“From now on, I call you… Ricky.”

What is it that makes a blog worth adding to your blogroll or your bloglines account? What makes you feel like one particular blog is one you’ll want to keep reading?

I recently added Kung Fu Monkey to my Bloglines. I discovered them through a link from a writing website. The discussion linked to was how to write action scenes, and – among other great points – it has an analysis of the Matrix movies and why some action scenes work and others don’t.

This leads into the third sequence: Neo fights Agent Smith. Now, we’re pretty close to the end of the movie here, so we may well assume that “duh, of course Neo’s going to win.” But the Wachowski’s have done something masterful. First, even in the previous sequence, the heroes only beat an Agent when they cheat. Two on one, and they still need Neo to pull a trick he’s never exhibited before, changing the rules in mid-fight. This Smith fight is the first mano-a-mano fight. The threat and obstacle are escalated way, WAY over what they’ve been before. Second, it’s a payoff—Smith is one of the best screen antagonists of the last ten years. We wannnnnt to see the throwdown we’ve been waiting for, the one the film’s been quite consciously avoiding all the way up to this point. Third—the exterior complication of the squids arriving. Fourth—this fight is a character moment. This fight is Neo saying: “No. I’m not going to run anymore. I stand and fight and die here.” This is the moment in the film where Neo-we leave our cubicles and beat up our bosses, or stand up and fight all the bastards in suits who shove us around and make us feel unimportant. This is “Take this job and shove it” with gun-fu, and that’s a powerful gut-check moment. All those factors combined are necessary to overcome the “well, of course he’ll survive” instinct.

If you’ve seen the sequels, all I have to say is “Burly Brawl”, and you get my point.

At this point, I was thinking, “I may want to bookmark this and come back some time.” Then I flipped through the archives and found True Geek Conversations. In particular, I found I Love Lucy—Issue Zero!

Tyrone: Ethel, let us also note, was often genuinely funny.

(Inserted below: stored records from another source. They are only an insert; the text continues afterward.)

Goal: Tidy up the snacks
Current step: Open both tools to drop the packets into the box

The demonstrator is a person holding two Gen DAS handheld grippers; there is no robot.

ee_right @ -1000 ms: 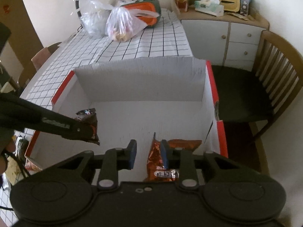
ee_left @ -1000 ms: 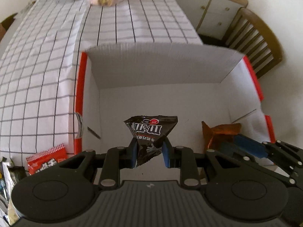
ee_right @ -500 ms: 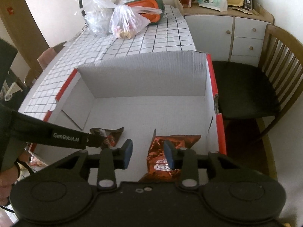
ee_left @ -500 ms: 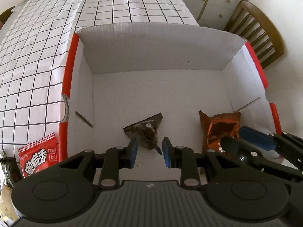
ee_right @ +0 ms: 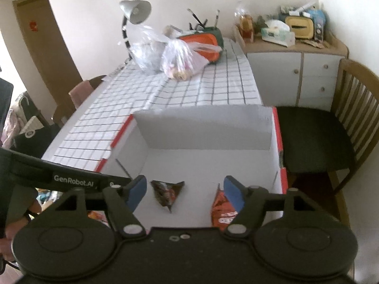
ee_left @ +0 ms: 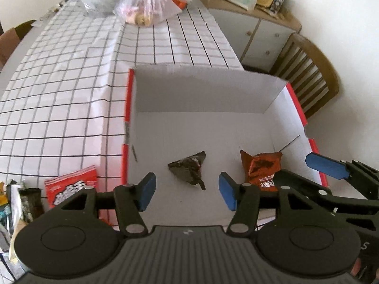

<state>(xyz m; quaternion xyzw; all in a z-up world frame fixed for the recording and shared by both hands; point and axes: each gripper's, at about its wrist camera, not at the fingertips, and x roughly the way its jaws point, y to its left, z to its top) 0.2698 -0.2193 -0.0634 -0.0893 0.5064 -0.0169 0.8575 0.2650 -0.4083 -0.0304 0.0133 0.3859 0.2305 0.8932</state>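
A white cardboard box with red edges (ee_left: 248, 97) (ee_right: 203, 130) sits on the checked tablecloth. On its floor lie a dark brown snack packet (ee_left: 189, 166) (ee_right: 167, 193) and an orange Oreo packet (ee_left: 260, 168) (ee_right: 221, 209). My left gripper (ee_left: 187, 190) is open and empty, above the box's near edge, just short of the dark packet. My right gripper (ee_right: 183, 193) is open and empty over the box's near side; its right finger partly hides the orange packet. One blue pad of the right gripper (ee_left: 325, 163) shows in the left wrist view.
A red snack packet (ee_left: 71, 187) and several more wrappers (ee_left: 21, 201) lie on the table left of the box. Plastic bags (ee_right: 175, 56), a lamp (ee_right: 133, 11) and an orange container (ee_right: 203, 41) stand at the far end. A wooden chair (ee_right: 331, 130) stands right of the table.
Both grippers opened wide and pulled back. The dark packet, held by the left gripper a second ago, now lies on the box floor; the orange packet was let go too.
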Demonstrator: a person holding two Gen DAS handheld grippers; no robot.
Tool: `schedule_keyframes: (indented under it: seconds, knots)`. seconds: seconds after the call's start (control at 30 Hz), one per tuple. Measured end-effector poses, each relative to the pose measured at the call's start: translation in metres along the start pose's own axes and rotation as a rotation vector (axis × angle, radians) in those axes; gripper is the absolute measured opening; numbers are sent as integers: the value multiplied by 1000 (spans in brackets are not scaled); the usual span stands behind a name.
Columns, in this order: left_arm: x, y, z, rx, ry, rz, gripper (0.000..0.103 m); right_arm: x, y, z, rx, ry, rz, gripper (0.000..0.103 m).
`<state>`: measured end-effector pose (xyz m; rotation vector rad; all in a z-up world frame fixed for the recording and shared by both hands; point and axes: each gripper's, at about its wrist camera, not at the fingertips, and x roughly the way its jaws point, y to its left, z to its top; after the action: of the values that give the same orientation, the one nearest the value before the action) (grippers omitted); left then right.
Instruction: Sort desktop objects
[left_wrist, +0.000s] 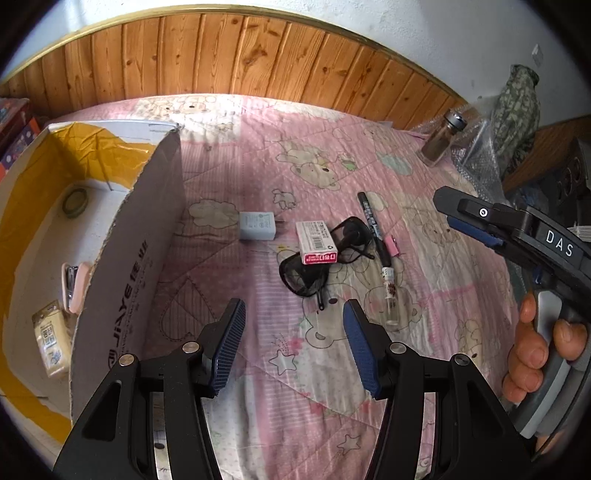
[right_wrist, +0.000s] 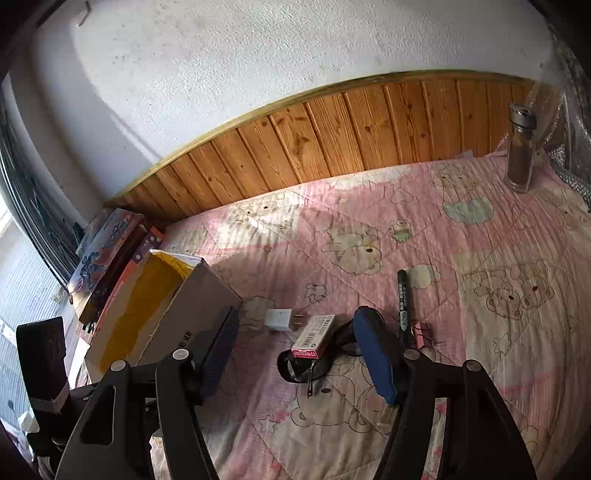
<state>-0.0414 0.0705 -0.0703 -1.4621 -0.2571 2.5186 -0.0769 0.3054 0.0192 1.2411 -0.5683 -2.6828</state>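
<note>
On the pink quilt lie a white charger, a small pink-and-white box resting on black sunglasses, a black marker, a pink clip and a small glass vial. My left gripper hangs open above the quilt, just short of the sunglasses. My right gripper is open over the same cluster, holding nothing. An open cardboard box stands to the left.
Inside the cardboard box are a tape roll, a pink stapler and a tissue pack. A glass bottle stands at the far right beside bubble wrap. Wooden panelling backs the quilt. Coloured boxes are stacked at the far left.
</note>
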Motion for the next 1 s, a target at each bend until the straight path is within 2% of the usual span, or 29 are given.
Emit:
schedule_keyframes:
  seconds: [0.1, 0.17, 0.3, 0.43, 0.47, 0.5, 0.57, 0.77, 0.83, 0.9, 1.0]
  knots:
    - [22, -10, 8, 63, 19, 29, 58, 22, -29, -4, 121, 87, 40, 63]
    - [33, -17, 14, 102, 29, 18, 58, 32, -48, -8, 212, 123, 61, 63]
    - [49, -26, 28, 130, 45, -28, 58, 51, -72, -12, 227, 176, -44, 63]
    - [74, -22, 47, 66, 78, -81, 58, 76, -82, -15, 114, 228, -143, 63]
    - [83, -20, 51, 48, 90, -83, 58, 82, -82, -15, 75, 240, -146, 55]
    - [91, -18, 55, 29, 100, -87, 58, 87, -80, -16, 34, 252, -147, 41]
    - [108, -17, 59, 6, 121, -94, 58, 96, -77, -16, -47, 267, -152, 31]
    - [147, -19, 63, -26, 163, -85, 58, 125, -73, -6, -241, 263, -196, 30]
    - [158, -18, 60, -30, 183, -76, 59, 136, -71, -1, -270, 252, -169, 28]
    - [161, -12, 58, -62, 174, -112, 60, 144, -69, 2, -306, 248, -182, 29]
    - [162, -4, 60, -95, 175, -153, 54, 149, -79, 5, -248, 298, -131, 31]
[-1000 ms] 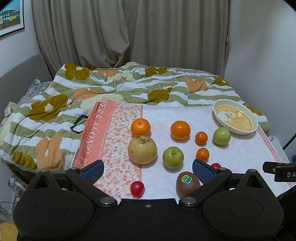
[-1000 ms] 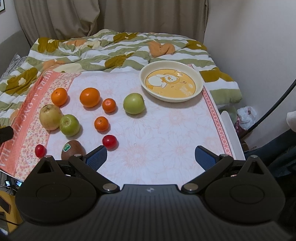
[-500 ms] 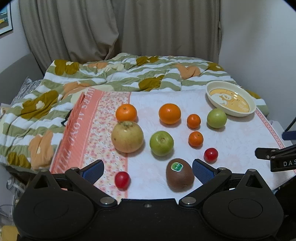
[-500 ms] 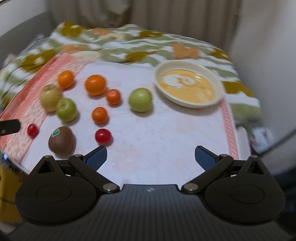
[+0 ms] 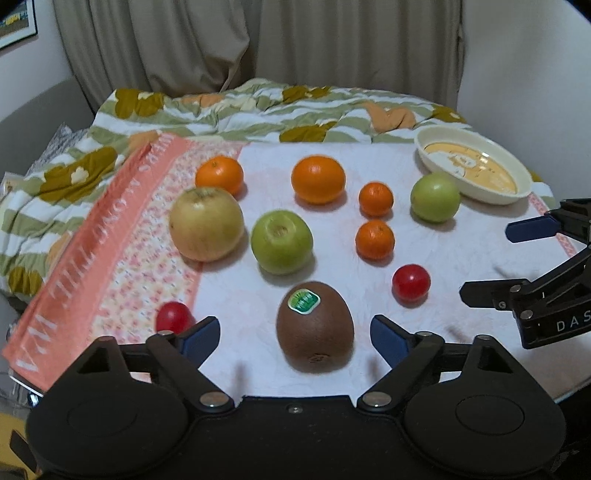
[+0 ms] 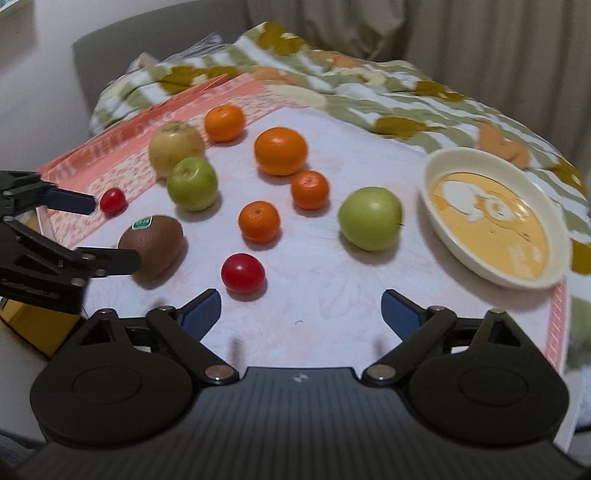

Acerbically so.
John: Yeah, that wit didn’t match her current surroundings. It seemed to me Ethel probably had a really interesting backstory we never saw.
Tyrone: Such as?
John: I don’t know … Ethel was a stripper working a mercenary bar in Central America, maybe an opium den/whorehouse in the Phillipines. Marrying Fred was her ticket out and to respectability. Hence her street smarts and sass.
Tyrone: (beat) Are you pitching the “Ethel Mertz Working a Donkey Show in Tijuana” backstory?

At that point, I was actively searching for the “Add to Bloglines” button.